Date: 2010-07-31 00:06:48 UTC We reattempted switching the links 10G on the new infra but we are facing always difficulties. We are switching back to the old configuration unless rbx-1 <> rbx-2 which is the only link running correctly via this new infra.
Date: 2010-07-31 00:04:30 UTC Defected links are now repaired. We are beneficing to repair other defected links.
Date: 2010-07-31 00:01:41 UTC We are starting the maintenance.
Date: 2010-07-31 00:01:19 UTC Defected links repairing will take place tonight from 23:00. Regarding the way we are improving in this part, we clutch on the switching the routing links on the new internal routing switches.
Date: 2010-07-30 23:57:36 UTC We located some problems on the link rbx-1<>vss-2 before even the start of the switching. We established a fiber temporarily and we expect a maintenance intervention so as to repair it once at all.
We are measuring an abnormal high attenuation on the links vss-2 <> rbx-99 that we would fix.
Date: 2010-07-30 23:53:20 UTC We are switching the links rbx-1<>vss-2 and rbx-2 <> vss-1
Date: 2010-07-30 23:52:48 UTC We modified the MTU configuration of the N5 switches and switched the link rbx-1<>rbx-2 above.

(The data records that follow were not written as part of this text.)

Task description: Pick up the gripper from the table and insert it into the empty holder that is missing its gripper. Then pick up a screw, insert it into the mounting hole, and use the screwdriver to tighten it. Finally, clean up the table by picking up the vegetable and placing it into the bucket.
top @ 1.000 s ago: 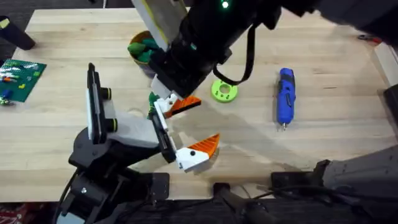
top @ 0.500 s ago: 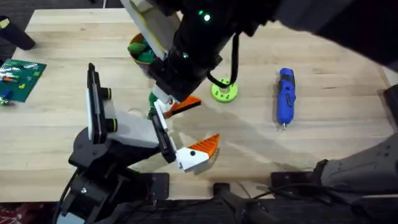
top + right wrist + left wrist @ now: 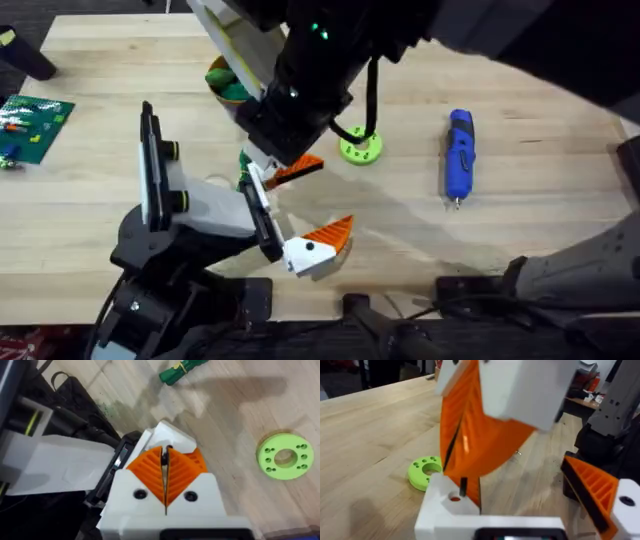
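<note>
The orange gripper (image 3: 298,168) sits at the tip of the holder (image 3: 260,208), a black jaw bar on the stand (image 3: 205,215). My right gripper (image 3: 268,160) reaches across from the right and is shut on it; in the right wrist view its orange pads (image 3: 150,467) press on a thin dark edge. The twin bar carries a white-and-orange tip (image 3: 320,245). My left gripper (image 3: 530,505) looks out from the stand, jaws wide apart. The blue screwdriver (image 3: 459,155) lies at the right. The green vegetable (image 3: 182,370) lies beside the stand. The bucket (image 3: 222,70) stands behind, partly hidden.
A lime-green disc with holes (image 3: 360,147) lies just right of the right gripper. A green circuit board (image 3: 35,125) sits at the table's left edge. The right arm hangs large and dark over the middle and back of the table.
The right arm has shifted slightly left over the holder. The orange gripper, the stand and the screwdriver have stayed where they were.
</note>
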Available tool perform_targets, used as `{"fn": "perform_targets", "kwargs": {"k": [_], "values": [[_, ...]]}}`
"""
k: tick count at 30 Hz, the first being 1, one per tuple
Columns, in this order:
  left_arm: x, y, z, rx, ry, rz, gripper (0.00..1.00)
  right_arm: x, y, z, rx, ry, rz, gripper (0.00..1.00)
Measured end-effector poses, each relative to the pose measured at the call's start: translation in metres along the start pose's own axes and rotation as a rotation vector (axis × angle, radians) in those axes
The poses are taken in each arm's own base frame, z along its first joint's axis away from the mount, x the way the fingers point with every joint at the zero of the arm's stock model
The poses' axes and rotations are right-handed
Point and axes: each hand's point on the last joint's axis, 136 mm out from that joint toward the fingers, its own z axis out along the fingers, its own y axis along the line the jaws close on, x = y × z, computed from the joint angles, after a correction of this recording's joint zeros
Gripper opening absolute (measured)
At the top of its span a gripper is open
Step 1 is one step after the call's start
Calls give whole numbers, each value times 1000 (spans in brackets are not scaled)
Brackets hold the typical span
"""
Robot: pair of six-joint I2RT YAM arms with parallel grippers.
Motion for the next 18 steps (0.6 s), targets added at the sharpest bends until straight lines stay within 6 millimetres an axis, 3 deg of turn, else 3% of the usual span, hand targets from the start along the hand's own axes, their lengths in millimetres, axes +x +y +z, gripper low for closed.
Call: {"fn": "perform_targets", "kwargs": {"k": [18], "values": [[0,0,0,0,0,0,983,-2,-1,1,30,-9,-16,9]]}}
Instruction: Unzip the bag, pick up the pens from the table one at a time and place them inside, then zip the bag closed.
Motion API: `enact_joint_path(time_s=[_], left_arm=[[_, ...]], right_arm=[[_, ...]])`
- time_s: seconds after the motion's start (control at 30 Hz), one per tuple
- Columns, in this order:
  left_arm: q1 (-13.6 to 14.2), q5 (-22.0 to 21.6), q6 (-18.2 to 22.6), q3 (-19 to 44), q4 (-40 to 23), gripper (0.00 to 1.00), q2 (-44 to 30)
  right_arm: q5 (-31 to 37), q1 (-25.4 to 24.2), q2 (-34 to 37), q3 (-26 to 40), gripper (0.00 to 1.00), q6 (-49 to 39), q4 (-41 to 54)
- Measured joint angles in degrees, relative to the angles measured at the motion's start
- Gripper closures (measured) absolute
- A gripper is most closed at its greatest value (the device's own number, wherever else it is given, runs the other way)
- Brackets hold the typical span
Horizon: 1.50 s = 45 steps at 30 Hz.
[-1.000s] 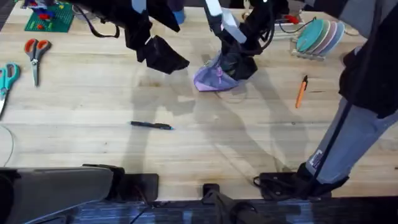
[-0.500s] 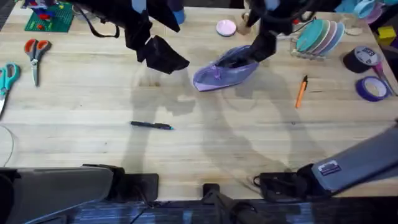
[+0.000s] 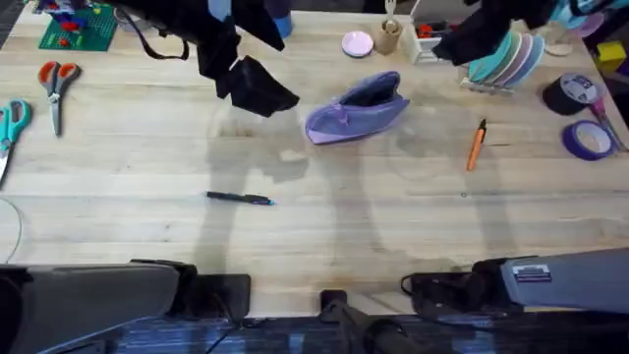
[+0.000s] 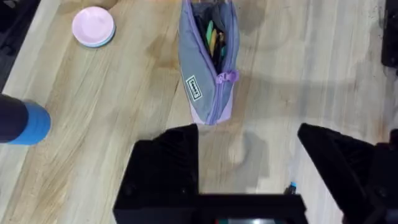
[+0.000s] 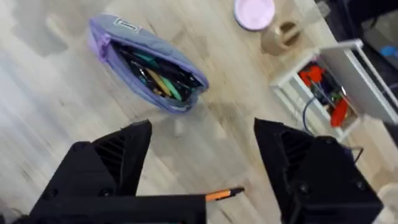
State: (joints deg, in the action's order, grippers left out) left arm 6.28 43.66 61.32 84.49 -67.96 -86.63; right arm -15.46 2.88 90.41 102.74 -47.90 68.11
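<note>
On the table (image 3: 324,226), both pincers gape empty; wrist views reveal the bag (image 4: 208,59) unzipped.

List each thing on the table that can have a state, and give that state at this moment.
bag: unzipped, mouth open, items already inside, resting on the table
black pen: lying flat on the table, not picked up
orange pen: lying flat on the table, not picked up
left gripper: open, empty
right gripper: open, empty
orange-handled scissors: closed
</note>
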Motion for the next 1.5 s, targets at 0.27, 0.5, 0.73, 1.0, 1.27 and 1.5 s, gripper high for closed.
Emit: enact_joint_path(time_s=[0.27,0.5,0.73,1.0,1.27,1.5], left_arm=[[0.00,0.00,0.00,0.00,0.00,0.007,0.00],[0.00,0.00,0.00,0.00,0.02,0.007,0.00],[0.00,0.00,0.00,0.00,0.02,0.007,0.00],[0.00,0.00,0.00,0.00,0.02,0.007,0.00],[0.00,0.00,0.00,0.00,0.00,0.007,0.00],[0.00,0.01,0.00,0.00,0.00,0.007,0.00]], right_arm=[[0.80,-9.04,-1.33,0.00,0.005,15.07,0.03],[9.52,-13.19,-2.44,0.00,0.003,34.98,4.52],[14.73,-13.95,-2.61,0.00,0.005,45.55,9.82],[15.69,-13.95,-2.61,0.00,0.005,47.94,10.84],[16.08,-13.95,-2.60,0.00,0.006,50.08,12.57],[18.93,-13.95,-2.38,-1.56,0.005,53.94,12.81]])
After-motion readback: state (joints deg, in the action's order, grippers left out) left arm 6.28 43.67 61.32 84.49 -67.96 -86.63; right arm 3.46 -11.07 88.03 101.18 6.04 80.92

The BGP session is actually stable. we are going to switch progressively the other links.
Date: 2010-07-30 23:50:38 UTC the problem is probably due to MTU which is XXXXX managed on N5
the XXXX to replace by \"bad\", \"differently\", etc
Date: 2010-07-30 23:49:03 UTC Lost.
We will return the links back as before and we will forward the bugs to Cisco ...
Date: 2010-07-30 23:47:48 UTC We believe the CRC problems caused by non compatible optics (!?) between Cisco N5 and Cisco 6509 ...
We are retesting.
Date: 2010-07-30 23:45:52 UTC Maintenances are not running well. We have the CRC between the routers. We returned to the initial setting. With more pains because of bugs:
rbx-99-6k#sh inter ten 9/1
[...]
30 second output rate 90000 bits/sec, 98 packets/sec
[...]
No way to pass the traffic.
rbx-99-6k#conf t
Enter configuration commands, one per line. End with CNTL/Z.
rbx-99-6k(config)#inter ten 9/1
rbx-99-6k(config-if)#shutdown
rbx-99-6k(config-if)#no shutdown
rbx-99-6k#sh inter ten 9/1
[...]
30 second output rate 2345596000 bits/sec, 384765 packets/sec
[...]
This is what we call a nice bug which wastes 2h at night.